Exercise brief: List all lines of the data that include the string "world".

Information supplied:
════════════════
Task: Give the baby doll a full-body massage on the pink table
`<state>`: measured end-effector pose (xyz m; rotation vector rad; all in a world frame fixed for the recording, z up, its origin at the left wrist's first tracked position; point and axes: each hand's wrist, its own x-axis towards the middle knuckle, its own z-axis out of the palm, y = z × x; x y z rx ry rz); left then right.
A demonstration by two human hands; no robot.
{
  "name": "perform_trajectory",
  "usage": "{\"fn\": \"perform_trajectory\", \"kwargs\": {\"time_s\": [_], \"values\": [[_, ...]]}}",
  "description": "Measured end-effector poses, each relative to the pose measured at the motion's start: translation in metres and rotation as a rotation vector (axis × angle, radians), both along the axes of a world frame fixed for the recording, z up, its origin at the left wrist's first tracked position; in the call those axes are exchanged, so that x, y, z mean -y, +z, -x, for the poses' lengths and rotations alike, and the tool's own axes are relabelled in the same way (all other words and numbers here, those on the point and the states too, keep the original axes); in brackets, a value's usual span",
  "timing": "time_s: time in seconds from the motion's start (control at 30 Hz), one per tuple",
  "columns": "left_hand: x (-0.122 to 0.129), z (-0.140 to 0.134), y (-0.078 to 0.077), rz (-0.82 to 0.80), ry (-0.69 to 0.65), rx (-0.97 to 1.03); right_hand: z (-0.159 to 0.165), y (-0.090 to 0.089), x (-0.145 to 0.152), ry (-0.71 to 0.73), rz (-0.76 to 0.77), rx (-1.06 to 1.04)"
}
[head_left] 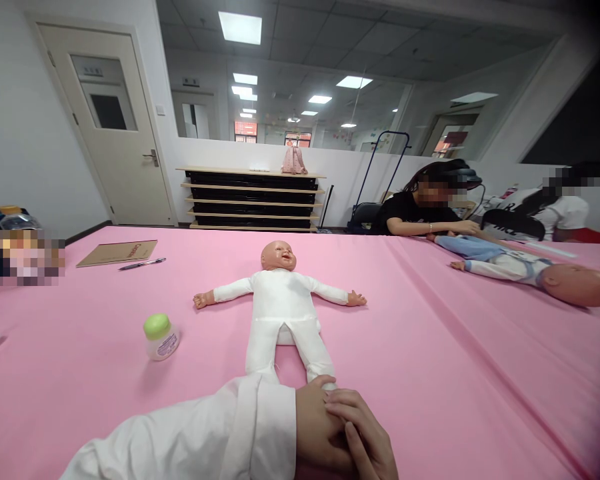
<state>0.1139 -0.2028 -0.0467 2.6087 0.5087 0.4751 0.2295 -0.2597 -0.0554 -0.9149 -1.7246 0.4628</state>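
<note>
My left hand, in a white sleeve, is at the bottom centre, just in front of the doll's feet. Most of its fingers are hidden. Over its back curl the fingers of my right hand, gripping it. Beyond them a baby doll lies face up on the pink cloth, with a white cloth body and arms spread wide. My hands overlap its lower legs in the view; whether they touch cannot be told. Left of the doll stands a small clear jar with a green lid.
A brown notebook and a pen lie at the back left of the pink-covered table. At the right, a person handles another doll in blue and white clothes. A second person sits behind.
</note>
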Motion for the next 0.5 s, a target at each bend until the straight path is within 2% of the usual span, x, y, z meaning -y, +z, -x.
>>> {"fn": "perform_trajectory", "kwargs": {"time_s": [0.17,0.37,0.5], "values": [[0.001,-0.004,0.001,-0.121,0.086,-0.086,0.001,0.001,0.000,0.002,-0.015,0.002],[0.002,0.004,0.022,-0.170,0.012,-0.268,0.001,-0.001,0.001,0.001,-0.005,0.014],[0.004,0.005,0.030,-0.189,0.007,-0.303,0.000,-0.001,0.001,0.014,-0.006,0.020]]}}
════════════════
Output:
`<state>`: measured end-effector pose (xyz m; rotation vector rad; all in a world frame fixed for the recording, z up, its origin at the left wrist's first tracked position; point and axes: each hand's wrist, its own x-axis towards the middle knuckle, its own z-axis out of the palm, y = z × x; x y z rx ry rz); left then right.
  "description": "Measured end-effector poses, each relative to the pose measured at the motion's start: translation in metres and rotation as a rotation vector (axis × angle, radians), both along the axes of a world frame fixed for the recording, z up, its origin at the left wrist's first tracked position; in the call those axes are exchanged, so that x, y, z mean -y, +z, -x, for the poses' lengths and rotations alike, and the tool's own axes are relabelled in the same way (all other words and numbers here, those on the point and the states too, keep the original axes); in brackets, a value's usual span",

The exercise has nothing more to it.